### Action item
Where does the string "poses" appear in the records? Copy every line that contains it.

━━━━━ Record excerpts ━━━━━

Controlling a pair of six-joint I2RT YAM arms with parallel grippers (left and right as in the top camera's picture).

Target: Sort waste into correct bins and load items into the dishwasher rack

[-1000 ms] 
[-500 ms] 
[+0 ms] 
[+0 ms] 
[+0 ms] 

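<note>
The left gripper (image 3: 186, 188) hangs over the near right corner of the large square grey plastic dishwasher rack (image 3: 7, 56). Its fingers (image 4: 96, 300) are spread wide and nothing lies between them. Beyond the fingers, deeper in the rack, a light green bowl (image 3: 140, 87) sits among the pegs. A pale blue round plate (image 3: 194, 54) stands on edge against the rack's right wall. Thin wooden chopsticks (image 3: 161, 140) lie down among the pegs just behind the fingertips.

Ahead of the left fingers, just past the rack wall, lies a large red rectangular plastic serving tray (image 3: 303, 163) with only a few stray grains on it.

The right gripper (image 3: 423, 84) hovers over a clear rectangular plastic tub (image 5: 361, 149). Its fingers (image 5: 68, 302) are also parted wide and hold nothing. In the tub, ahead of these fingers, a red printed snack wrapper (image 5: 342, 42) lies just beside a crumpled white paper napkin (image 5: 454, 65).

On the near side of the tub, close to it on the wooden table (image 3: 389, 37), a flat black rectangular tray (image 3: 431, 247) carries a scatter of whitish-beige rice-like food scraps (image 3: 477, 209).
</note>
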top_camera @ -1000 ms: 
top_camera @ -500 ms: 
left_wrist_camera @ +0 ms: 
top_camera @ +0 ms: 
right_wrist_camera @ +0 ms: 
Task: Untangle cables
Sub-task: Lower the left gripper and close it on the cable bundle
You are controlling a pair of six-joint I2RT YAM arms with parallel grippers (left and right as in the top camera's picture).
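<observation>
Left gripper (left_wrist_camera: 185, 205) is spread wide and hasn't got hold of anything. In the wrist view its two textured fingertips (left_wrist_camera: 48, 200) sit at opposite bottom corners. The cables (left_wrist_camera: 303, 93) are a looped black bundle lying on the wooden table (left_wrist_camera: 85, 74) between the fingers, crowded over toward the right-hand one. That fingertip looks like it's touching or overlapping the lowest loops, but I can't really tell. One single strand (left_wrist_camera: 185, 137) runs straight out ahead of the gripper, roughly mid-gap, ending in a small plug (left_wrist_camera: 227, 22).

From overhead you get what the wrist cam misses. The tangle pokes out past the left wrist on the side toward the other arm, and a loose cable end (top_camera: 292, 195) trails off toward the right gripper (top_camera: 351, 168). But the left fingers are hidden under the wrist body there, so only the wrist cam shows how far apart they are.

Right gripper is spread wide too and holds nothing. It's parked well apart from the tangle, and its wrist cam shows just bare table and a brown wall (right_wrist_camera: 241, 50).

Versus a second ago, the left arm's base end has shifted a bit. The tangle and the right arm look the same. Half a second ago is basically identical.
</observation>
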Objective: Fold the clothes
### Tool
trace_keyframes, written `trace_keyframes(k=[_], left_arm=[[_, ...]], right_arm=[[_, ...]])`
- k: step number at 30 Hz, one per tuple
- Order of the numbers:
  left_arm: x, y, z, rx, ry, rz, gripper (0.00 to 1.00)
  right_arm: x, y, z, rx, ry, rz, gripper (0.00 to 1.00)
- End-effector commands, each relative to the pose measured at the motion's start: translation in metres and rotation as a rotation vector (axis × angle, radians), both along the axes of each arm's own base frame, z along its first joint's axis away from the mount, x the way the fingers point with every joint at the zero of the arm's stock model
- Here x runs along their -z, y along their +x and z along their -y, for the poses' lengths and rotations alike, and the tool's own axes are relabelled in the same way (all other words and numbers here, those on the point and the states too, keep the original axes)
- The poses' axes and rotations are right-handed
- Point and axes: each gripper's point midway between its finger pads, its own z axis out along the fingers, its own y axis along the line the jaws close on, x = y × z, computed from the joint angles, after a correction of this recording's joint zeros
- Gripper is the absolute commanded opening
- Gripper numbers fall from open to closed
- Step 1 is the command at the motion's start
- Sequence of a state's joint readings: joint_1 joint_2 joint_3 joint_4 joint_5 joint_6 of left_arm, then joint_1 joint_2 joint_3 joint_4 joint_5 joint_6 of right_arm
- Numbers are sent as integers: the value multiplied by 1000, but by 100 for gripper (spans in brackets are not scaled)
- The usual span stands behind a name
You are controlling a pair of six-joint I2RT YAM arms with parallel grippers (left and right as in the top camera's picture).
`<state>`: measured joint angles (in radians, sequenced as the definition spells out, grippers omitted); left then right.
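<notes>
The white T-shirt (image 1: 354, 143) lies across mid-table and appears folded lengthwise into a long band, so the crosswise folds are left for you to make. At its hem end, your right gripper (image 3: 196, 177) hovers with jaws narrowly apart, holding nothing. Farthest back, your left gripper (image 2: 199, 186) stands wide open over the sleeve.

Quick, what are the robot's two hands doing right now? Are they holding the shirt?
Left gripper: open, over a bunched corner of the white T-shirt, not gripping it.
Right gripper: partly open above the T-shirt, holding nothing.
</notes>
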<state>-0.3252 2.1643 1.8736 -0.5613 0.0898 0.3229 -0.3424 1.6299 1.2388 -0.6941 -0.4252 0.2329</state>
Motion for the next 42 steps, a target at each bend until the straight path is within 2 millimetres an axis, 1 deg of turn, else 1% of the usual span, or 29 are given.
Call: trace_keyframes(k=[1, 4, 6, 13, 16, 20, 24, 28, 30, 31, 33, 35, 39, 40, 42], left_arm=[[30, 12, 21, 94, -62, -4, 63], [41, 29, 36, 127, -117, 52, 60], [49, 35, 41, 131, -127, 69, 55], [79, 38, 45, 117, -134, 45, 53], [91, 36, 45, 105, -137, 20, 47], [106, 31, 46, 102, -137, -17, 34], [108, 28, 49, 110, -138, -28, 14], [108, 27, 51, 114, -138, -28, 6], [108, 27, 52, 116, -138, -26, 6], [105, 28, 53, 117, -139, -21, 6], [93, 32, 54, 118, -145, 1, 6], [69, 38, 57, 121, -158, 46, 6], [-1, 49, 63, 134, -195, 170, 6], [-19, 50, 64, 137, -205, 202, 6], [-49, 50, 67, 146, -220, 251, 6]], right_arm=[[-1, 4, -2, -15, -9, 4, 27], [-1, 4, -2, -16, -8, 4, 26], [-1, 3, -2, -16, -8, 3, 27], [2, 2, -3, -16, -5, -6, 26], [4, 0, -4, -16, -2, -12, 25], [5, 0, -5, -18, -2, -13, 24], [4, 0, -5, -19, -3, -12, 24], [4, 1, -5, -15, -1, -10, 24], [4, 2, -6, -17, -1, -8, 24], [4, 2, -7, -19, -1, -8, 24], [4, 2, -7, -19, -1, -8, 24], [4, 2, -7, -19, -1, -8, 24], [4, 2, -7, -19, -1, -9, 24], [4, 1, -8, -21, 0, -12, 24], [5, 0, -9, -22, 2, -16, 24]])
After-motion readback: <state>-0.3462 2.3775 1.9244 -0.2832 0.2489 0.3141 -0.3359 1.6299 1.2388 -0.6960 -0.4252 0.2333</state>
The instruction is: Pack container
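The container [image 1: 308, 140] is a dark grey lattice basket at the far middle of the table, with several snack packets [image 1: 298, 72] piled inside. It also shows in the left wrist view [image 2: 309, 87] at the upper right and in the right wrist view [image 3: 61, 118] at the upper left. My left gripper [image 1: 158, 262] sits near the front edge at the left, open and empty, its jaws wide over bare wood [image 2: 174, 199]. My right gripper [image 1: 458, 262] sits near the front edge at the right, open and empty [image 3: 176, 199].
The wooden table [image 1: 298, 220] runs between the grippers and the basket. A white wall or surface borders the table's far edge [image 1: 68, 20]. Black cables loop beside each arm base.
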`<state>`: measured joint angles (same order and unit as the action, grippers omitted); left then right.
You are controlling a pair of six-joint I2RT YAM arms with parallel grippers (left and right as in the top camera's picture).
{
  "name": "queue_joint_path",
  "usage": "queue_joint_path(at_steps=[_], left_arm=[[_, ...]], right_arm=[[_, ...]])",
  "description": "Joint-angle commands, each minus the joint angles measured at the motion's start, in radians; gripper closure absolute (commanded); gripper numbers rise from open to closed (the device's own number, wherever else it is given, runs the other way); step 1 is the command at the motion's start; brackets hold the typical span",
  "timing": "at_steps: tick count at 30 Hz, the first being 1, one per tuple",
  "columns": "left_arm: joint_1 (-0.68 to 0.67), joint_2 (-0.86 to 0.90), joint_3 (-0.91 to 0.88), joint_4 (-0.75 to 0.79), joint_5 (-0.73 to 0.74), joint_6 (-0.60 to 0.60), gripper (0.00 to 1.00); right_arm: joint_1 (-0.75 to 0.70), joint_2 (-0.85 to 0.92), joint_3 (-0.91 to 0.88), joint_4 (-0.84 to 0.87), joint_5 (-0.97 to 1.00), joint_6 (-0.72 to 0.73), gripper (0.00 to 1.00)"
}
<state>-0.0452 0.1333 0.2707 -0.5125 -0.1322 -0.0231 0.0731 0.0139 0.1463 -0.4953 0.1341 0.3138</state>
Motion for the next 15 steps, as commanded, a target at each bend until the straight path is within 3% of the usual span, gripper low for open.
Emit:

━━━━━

### Output of the task
- Here x runs along their -z, y along their +x and z along their -y, for the poses' lengths and rotations alike, and the tool's own axes are relabelled in the same way (all other words and numbers here, those on the point and the states too, keep the original axes)
- The poses' axes and rotations are right-handed

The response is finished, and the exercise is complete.